++++ Dataset content ++++
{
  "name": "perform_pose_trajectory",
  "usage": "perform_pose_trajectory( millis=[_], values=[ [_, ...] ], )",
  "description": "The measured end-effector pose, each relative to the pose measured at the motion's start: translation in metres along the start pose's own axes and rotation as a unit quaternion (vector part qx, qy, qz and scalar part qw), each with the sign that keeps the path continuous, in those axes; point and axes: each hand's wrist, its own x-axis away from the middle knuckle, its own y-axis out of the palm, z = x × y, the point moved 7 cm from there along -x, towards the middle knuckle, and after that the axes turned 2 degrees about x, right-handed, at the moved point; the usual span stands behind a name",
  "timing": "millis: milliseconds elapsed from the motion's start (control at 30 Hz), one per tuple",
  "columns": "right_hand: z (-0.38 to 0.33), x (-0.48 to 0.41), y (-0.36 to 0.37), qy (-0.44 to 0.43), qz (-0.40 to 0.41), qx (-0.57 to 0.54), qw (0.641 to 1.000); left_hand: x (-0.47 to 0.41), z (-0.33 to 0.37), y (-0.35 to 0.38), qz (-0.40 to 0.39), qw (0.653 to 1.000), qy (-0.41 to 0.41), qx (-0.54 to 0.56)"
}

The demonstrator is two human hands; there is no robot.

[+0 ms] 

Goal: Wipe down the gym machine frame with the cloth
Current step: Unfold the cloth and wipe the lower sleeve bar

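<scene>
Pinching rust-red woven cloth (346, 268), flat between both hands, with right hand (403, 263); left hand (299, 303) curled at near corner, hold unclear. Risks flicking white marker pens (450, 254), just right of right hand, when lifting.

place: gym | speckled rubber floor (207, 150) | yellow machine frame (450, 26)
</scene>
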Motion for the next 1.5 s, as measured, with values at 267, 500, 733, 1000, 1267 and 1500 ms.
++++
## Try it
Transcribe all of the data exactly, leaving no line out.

## Response area
{
  "name": "perform_pose_trajectory",
  "usage": "perform_pose_trajectory( millis=[_], values=[ [_, ...] ], )",
  "description": "The measured end-effector pose, each relative to the pose measured at the motion's start: translation in metres along the start pose's own axes and rotation as a unit quaternion (vector part qx, qy, qz and scalar part qw), each with the sign that keeps the path continuous, in those axes; point and axes: each hand's wrist, its own x-axis away from the middle knuckle, its own y-axis out of the palm, z = x × y, the point moved 7 cm from there along -x, towards the middle knuckle, and after that the axes turned 2 degrees about x, right-handed, at the moved point; the usual span stands behind a name",
  "timing": "millis: milliseconds elapsed from the motion's start (control at 30 Hz), one per tuple",
  "columns": "right_hand: z (-0.38 to 0.33), x (-0.48 to 0.41), y (-0.36 to 0.37), qy (-0.44 to 0.43), qz (-0.40 to 0.41), qx (-0.57 to 0.54), qw (0.641 to 1.000); left_hand: x (-0.47 to 0.41), z (-0.33 to 0.37), y (-0.35 to 0.38), qz (-0.40 to 0.39), qw (0.653 to 1.000), qy (-0.41 to 0.41), qx (-0.54 to 0.56)"
}

The demonstrator is two human hands; there is no robot.

[+0 ms] 

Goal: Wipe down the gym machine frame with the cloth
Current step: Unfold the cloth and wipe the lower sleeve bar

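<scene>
Pinching rust-red woven cloth (346, 268), flat between both hands, with right hand (403, 263); left hand (299, 303) curled at near corner, hold unclear. Risks flicking white marker pens (450, 254), just right of right hand, when lifting.

place: gym | speckled rubber floor (207, 150) | yellow machine frame (450, 26)
</scene>
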Motion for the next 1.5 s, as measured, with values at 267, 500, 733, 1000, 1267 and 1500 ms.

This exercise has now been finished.